Your task:
Apart from the pictures, the listing is to be returned exactly.

#### Data block ####

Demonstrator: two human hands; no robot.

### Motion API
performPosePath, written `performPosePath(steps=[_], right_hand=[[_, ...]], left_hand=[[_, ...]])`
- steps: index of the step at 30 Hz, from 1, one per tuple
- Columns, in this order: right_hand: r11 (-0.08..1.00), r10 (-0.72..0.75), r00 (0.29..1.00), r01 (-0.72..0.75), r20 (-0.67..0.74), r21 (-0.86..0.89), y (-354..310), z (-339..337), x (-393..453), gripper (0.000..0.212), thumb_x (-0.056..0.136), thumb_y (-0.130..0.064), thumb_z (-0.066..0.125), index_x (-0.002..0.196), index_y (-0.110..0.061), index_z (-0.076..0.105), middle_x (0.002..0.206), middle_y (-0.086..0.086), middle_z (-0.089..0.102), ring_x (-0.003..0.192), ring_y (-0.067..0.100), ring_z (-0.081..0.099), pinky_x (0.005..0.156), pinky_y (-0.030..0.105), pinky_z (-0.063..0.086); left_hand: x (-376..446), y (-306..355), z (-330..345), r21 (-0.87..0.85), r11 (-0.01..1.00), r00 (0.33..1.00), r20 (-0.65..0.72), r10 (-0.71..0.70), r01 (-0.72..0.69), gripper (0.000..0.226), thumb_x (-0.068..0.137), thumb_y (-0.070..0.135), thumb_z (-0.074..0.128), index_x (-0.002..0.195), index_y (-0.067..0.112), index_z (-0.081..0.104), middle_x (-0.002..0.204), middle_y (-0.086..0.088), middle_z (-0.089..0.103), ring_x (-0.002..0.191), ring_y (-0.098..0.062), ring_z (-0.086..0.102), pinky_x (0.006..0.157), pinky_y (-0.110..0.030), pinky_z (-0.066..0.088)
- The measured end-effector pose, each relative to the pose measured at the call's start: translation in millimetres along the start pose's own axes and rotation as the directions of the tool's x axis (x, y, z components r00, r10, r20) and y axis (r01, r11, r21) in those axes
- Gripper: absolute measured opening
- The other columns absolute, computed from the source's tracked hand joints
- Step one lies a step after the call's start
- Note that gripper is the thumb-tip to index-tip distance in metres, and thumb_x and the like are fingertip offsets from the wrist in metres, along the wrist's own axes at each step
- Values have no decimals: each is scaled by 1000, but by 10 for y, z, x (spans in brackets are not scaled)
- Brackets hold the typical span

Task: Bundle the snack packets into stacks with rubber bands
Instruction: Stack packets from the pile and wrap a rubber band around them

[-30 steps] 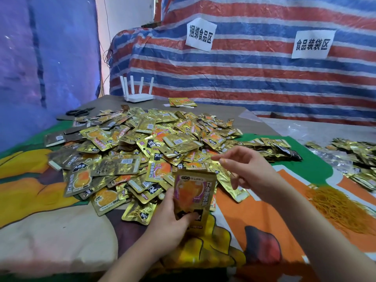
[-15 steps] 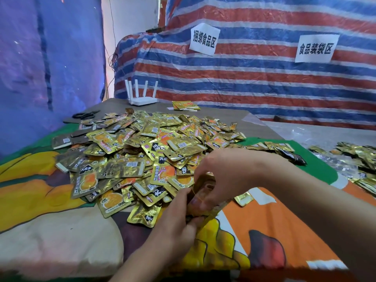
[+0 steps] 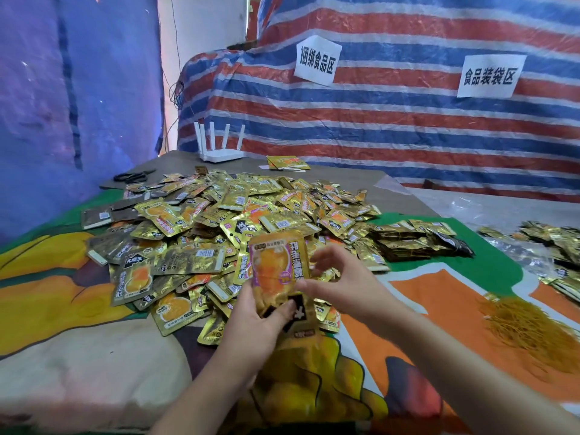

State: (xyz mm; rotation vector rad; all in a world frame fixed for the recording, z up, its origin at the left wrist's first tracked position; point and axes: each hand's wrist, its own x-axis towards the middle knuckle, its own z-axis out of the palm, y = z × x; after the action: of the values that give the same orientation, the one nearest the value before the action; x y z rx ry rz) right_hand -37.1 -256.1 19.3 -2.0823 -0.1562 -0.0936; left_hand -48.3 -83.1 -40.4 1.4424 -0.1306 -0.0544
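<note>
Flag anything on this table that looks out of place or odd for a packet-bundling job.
A white router with upright antennas stands at the table's far edge, and black scissors lie near the far left corner; neither fits bundling. The loose packets sprawl in a disorderly heap, which suits unsorted stock. Nothing looks spilled or damaged.

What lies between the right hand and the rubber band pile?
Nothing visible. The right hand is by the held stack; only bare printed cloth lies between it and the rubber band pile to its right.
</note>
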Motion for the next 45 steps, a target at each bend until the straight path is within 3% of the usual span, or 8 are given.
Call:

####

The completed task:
Demonstrator: two human hands; no robot.

### Motion API
performPosePath, written `performPosePath(steps=[_], right_hand=[[_, ...]], left_hand=[[_, ...]])`
- steps: index of the step at 30 Hz, from 1, one per tuple
- Columns, in this order: right_hand: r11 (-0.08..1.00), r10 (-0.72..0.75), r00 (0.29..1.00), r01 (-0.72..0.75), r20 (-0.67..0.74), r21 (-0.86..0.89), y (-354..310), z (-339..337), x (-393..453), gripper (0.000..0.212), thumb_x (-0.056..0.136), thumb_y (-0.130..0.064), thumb_z (-0.066..0.125), index_x (-0.002..0.196), index_y (-0.110..0.061), index_z (-0.076..0.105), middle_x (0.002..0.206), middle_y (-0.086..0.086), middle_z (-0.089..0.102), ring_x (-0.003..0.192), ring_y (-0.067..0.100), ring_z (-0.081..0.099), pinky_x (0.005..0.156), pinky_y (-0.030..0.105), pinky_z (-0.063..0.086); left_hand: x (-376..446), y (-306..355), z (-330..345), r21 (-0.87..0.85), r11 (-0.01..1.00), r00 (0.33..1.00), r20 (-0.65..0.72), r10 (-0.71..0.70), r01 (-0.72..0.69), gripper (0.000..0.226), thumb_x (-0.068..0.137), thumb_y (-0.070..0.135), thumb_z (-0.074..0.128), index_x (-0.002..0.195), index_y (-0.067..0.112), index_z (-0.081..0.104), middle_x (-0.002..0.204), middle_y (-0.086..0.088), middle_z (-0.089..0.103), ring_x (-0.002..0.191), ring_y (-0.098..0.062), ring_z (-0.086..0.102), pinky_x (0.006..0.157), pinky_y (-0.110..0.030), pinky_z (-0.066..0.088)
- The measured end-effector pose, each relative to the pose measured at the call's start: translation in millimetres along the start pose's own axes and rotation as the directions of the tool's x axis (x, y, z components r00, r10, r20) and y axis (r01, r11, r21) in those axes
- Gripper: absolute measured opening
- The other columns absolute, computed from the source's tracked hand joints
- Step one lies a step after the call's start
- Note that gripper is the thumb-tip to index-tip distance in metres, and thumb_x and the like are fingertip offsets from the wrist in metres, along the wrist's own axes at each step
- Values have no decimals: each is scaled by 1000, but by 10 for y, z, x (spans in brackets are not scaled)
- Brackets hold the typical span

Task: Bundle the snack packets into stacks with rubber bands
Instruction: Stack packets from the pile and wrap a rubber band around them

[-30 steps] 
[-15 steps] 
[+0 steps] 

State: (xyz mm; rotation vector rad; all in a world frame fixed for the recording, z up, its origin at the left wrist's first tracked position; point and axes: each hand's wrist, its own x-axis towards the middle knuckle, its own z-axis out of the palm, y = z × x; after the action: of the values that give the same orientation, the one nearest the value before the action; x y z rx ry rz) right_hand -37.1 -256.1 19.3 -2.0823 -0.1562 -0.0936; left_hand -48.3 -83.1 -40.4 1.4424 -0.1306 -0.0544
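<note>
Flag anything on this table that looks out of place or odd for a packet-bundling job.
A white router with upright antennas stands at the table's far edge, and black scissors lie near the far left corner; neither fits bundling. The loose packets sprawl in a disorderly heap, which suits unsorted stock. Nothing looks spilled or damaged.

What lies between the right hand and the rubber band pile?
Nothing visible. The right hand is by the held stack; only bare printed cloth lies between it and the rubber band pile to its right.
</note>
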Motion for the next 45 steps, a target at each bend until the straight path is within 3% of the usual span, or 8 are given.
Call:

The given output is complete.